> [Your task] Each record must be retyped in full. No character may differ.

> [Given entries]

◇ ◇ ◇ ◇

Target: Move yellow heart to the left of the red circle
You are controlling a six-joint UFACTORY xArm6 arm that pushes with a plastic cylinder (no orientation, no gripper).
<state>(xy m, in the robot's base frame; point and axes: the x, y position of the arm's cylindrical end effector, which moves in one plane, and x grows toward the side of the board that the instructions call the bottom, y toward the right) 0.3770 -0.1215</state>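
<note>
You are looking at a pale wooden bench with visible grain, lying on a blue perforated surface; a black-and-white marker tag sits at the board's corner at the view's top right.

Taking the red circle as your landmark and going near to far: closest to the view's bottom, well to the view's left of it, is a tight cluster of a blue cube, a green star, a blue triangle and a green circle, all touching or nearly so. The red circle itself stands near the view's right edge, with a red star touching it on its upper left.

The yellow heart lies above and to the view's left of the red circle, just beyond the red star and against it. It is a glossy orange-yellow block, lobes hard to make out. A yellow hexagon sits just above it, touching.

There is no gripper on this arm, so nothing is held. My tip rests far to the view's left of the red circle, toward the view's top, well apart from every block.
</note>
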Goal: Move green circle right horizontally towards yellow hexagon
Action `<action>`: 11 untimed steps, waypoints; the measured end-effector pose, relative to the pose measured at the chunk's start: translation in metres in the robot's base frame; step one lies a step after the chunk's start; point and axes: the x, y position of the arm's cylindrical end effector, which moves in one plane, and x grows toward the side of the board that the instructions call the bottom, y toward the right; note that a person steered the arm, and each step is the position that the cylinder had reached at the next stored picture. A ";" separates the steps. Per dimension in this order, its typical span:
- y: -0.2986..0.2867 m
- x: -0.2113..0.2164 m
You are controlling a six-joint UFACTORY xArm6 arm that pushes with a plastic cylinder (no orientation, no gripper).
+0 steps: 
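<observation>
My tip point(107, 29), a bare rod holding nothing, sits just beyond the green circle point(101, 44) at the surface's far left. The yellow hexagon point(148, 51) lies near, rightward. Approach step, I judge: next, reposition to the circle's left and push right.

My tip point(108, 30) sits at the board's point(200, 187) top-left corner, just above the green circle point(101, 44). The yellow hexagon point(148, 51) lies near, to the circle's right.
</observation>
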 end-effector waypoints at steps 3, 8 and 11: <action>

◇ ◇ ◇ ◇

> [Answer area]
Target: Move yellow heart to the left of the red circle
You are controlling a six-joint UFACTORY xArm6 arm that pushes with a plastic cylinder (no orientation, no gripper).
<state>(xy m, in the robot's base frame; point and axes: the x, y position of the arm's cylindrical end effector, which moves in one plane, and x grows toward the side of the board that the instructions call the bottom, y toward the right) 0.3770 -0.1215</state>
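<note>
You are looking at a pale wooden bench with visible grain, lying on a blue perforated surface; a black-and-white marker tag sits at the board's corner at the view's top right.

Taking the red circle as your landmark and going near to far: closest to the view's bottom, well to the view's left of it, is a tight cluster of a blue cube, a green star, a blue triangle and a green circle, all touching or nearly so. The red circle itself stands near the view's right edge, with a red star touching it on its upper left.

The yellow heart lies above and to the view's left of the red circle, just beyond the red star and against it. It is a glossy orange-yellow block, lobes hard to make out. A yellow hexagon sits just above it, touching.

There is no gripper on this arm, so nothing is held. My tip rests far to the view's left of the red circle, toward the view's top, well apart from every block.
</note>
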Goal: Move green circle right horizontally towards yellow hexagon
Action `<action>`: 11 untimed steps, waypoints; the measured end-effector pose, relative to the pose measured at the chunk's start: translation in metres in the robot's base frame; step one lies a step after the chunk's start; point and axes: the x, y position of the arm's cylindrical end effector, which moves in one plane, and x grows toward the side of the board that the instructions call the bottom, y toward the right; note that a person steered the arm, and each step is the position that the cylinder had reached at the next stored picture. A ";" separates the steps. Per dimension in this order, its typical span:
- y: -0.2986..0.2867 m
- x: -0.2113..0.2164 m
You are controlling a six-joint UFACTORY xArm6 arm that pushes with a plastic cylinder (no orientation, no gripper).
+0 steps: 
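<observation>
My tip point(107, 29), a bare rod holding nothing, sits just beyond the green circle point(101, 44) at the surface's far left. The yellow hexagon point(148, 51) lies near, rightward. Approach step, I judge: next, reposition to the circle's left and push right.

My tip point(108, 30) sits at the board's point(200, 187) top-left corner, just above the green circle point(101, 44). The yellow hexagon point(148, 51) lies near, to the circle's right.
</observation>
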 end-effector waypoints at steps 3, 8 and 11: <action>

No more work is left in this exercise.